| Assigned task |
Copy nothing but the lines below running from the line containing "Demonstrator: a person" through the line containing "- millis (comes", both end lines included.

[Collected data entries]
★ ★ ★ ★

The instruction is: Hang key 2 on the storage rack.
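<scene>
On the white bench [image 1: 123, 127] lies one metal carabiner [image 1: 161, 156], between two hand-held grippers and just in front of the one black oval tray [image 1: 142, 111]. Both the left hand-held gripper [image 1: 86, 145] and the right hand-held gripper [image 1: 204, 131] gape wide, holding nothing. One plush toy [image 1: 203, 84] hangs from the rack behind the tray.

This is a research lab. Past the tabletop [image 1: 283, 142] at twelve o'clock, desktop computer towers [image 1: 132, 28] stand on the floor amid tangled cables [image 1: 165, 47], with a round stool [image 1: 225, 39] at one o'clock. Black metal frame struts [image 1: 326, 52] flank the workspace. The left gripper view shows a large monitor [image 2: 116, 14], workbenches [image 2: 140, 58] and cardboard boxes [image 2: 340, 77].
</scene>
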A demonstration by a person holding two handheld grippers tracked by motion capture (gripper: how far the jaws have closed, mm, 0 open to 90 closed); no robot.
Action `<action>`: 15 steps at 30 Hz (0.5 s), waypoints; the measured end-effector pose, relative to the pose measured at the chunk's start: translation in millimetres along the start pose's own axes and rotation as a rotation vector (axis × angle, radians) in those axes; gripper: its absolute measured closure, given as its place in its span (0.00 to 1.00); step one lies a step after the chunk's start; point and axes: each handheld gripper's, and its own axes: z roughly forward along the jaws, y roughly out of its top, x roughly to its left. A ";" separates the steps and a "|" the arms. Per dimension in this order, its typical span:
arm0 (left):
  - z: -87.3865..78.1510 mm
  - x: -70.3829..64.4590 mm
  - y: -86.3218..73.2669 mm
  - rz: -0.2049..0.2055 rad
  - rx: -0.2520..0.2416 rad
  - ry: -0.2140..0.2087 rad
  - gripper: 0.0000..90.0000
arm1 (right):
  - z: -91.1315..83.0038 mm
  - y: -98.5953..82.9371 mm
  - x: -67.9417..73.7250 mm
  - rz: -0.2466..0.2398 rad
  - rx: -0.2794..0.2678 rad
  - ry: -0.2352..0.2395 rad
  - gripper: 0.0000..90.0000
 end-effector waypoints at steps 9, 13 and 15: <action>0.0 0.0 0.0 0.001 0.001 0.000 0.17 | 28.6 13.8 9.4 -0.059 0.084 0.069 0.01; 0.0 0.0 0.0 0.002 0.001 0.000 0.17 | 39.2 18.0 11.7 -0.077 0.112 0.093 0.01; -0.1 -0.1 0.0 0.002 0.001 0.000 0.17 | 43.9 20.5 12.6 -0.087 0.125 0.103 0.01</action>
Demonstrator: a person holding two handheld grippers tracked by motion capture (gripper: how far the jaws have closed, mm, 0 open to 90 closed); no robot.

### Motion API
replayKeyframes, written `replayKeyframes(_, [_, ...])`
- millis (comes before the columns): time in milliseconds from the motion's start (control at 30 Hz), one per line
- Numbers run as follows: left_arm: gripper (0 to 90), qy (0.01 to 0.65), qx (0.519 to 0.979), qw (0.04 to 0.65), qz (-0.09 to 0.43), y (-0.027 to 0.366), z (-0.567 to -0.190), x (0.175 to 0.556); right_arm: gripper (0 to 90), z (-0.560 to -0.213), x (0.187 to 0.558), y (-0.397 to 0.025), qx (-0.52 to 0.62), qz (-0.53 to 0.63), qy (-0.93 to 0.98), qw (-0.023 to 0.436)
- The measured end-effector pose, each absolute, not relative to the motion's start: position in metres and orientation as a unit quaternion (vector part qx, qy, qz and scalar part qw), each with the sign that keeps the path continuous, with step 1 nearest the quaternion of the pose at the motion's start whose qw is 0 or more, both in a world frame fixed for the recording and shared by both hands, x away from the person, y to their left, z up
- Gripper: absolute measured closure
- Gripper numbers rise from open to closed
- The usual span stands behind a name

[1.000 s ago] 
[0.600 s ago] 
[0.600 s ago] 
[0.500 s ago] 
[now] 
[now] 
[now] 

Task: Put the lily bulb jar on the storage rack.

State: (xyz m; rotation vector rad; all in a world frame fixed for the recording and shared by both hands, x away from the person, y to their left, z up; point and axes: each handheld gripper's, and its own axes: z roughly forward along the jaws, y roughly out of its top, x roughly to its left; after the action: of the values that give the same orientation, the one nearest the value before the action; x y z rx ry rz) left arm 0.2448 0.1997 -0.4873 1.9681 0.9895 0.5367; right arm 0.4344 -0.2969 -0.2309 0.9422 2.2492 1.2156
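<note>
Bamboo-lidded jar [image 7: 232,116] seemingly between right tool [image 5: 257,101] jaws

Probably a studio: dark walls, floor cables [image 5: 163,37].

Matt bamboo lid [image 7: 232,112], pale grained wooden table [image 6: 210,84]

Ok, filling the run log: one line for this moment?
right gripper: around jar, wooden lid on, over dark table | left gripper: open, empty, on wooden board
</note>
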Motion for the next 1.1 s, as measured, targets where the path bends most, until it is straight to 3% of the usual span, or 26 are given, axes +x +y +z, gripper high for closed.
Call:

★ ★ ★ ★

| Exercise answer |
Demonstrator: a person holding two handheld grippers tracked by motion capture (gripper: how far the jaws have closed, mm, 0 open to 90 closed); no robot.

### Motion API
replayKeyframes, written `replayKeyframes(_, [_, ...])`
- millis (comes before the columns): time in milliseconds from the motion's start (control at 30 Hz), one per line

The answer to this exercise has been written out completely.